Task requirements: Whenever a line in the data holds the string "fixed", pull that line out.

Records provided:

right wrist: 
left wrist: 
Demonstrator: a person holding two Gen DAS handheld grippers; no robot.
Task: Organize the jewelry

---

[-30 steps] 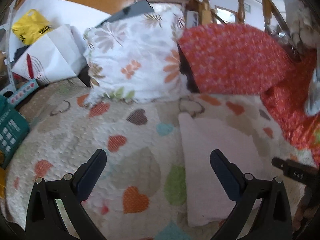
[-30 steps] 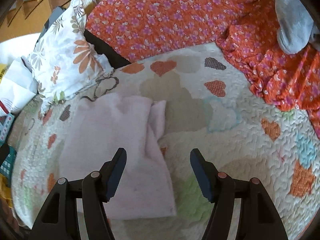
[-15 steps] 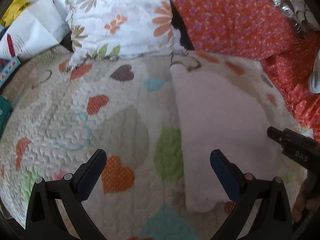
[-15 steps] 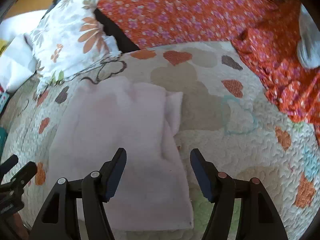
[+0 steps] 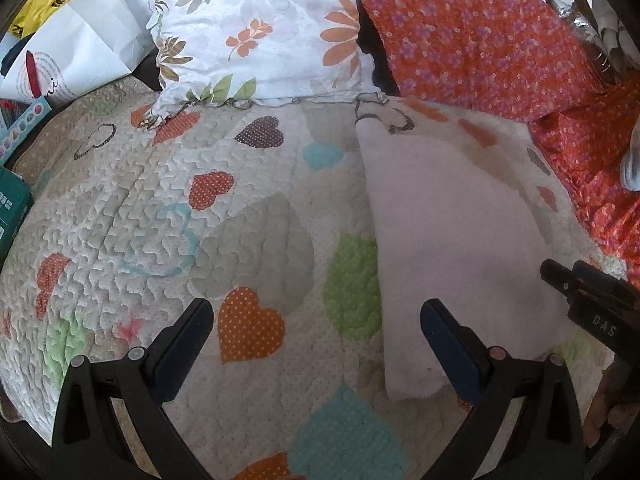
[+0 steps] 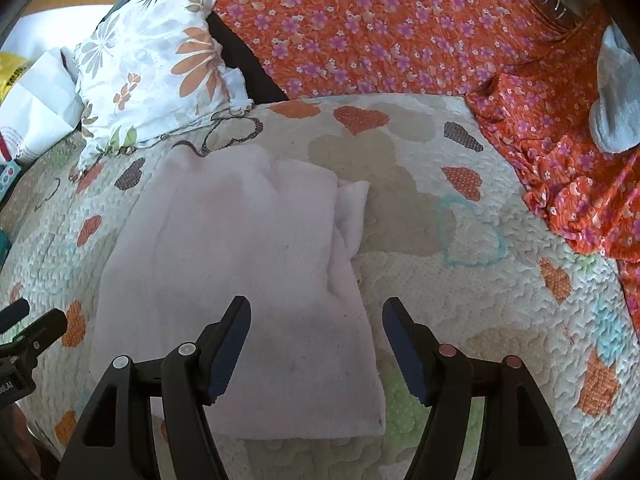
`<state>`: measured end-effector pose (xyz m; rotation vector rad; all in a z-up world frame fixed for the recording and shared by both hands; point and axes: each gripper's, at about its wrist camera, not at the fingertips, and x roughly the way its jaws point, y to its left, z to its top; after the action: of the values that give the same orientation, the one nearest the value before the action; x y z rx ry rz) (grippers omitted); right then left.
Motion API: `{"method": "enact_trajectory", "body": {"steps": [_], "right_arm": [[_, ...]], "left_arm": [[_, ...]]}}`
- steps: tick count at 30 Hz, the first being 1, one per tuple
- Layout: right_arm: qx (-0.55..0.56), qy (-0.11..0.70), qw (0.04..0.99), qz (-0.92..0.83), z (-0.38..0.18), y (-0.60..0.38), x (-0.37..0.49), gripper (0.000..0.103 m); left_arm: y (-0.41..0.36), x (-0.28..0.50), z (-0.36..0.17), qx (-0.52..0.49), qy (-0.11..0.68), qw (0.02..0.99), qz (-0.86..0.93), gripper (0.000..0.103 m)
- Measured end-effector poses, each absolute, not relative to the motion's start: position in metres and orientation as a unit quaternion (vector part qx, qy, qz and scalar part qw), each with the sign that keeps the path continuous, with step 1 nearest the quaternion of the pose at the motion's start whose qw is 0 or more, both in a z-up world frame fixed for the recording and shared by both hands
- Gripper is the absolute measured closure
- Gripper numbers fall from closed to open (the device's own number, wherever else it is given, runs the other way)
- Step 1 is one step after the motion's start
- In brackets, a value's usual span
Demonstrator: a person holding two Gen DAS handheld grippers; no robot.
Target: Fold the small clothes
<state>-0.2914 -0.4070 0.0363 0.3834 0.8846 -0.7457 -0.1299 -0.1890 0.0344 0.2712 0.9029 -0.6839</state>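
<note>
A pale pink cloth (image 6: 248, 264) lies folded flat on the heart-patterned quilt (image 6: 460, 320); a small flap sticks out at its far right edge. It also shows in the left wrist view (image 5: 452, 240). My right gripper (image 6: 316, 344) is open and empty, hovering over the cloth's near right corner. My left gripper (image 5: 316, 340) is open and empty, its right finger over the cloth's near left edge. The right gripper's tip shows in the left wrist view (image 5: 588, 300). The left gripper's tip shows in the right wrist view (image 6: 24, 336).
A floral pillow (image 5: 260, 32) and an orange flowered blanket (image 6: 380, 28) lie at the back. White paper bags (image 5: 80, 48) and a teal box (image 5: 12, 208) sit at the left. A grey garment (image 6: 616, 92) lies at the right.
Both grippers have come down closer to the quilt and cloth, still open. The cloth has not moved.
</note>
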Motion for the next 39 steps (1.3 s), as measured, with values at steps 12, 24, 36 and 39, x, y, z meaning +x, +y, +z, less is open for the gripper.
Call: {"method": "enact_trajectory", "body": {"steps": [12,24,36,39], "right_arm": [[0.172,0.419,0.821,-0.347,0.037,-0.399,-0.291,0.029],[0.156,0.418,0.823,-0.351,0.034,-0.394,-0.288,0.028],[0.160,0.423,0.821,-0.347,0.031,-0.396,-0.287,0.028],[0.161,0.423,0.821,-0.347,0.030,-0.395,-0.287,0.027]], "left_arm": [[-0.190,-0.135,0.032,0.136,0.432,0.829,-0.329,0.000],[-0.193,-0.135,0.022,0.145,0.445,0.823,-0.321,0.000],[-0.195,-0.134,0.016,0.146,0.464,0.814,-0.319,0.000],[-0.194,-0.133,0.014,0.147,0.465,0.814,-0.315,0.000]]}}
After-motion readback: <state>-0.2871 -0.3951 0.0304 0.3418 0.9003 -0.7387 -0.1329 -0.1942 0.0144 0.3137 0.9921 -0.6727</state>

Output of the task:
`<state>`: measured end-effector pose (xyz m; rotation vector rad; all in a z-up world frame fixed for the recording and shared by both hands; point and axes: each gripper's, at about its wrist camera, not at the fingertips, and x roughly the way its jaws point, y to its left, z to its top; after the action: of the values that give the same orientation, the one nearest the value before the action; x y z rx ry rz) (grippers omitted); right then left.
- Measured end-effector poses, each absolute, not relative to the motion's start: position in metres and orientation as a unit quaternion (vector part qx, qy, qz and scalar part qw), each with the sign that keeps the path continuous, with step 1 nearest the quaternion of the pose at the motion's start whose qw is 0 or more, both in a z-up world frame fixed for the recording and shared by both hands

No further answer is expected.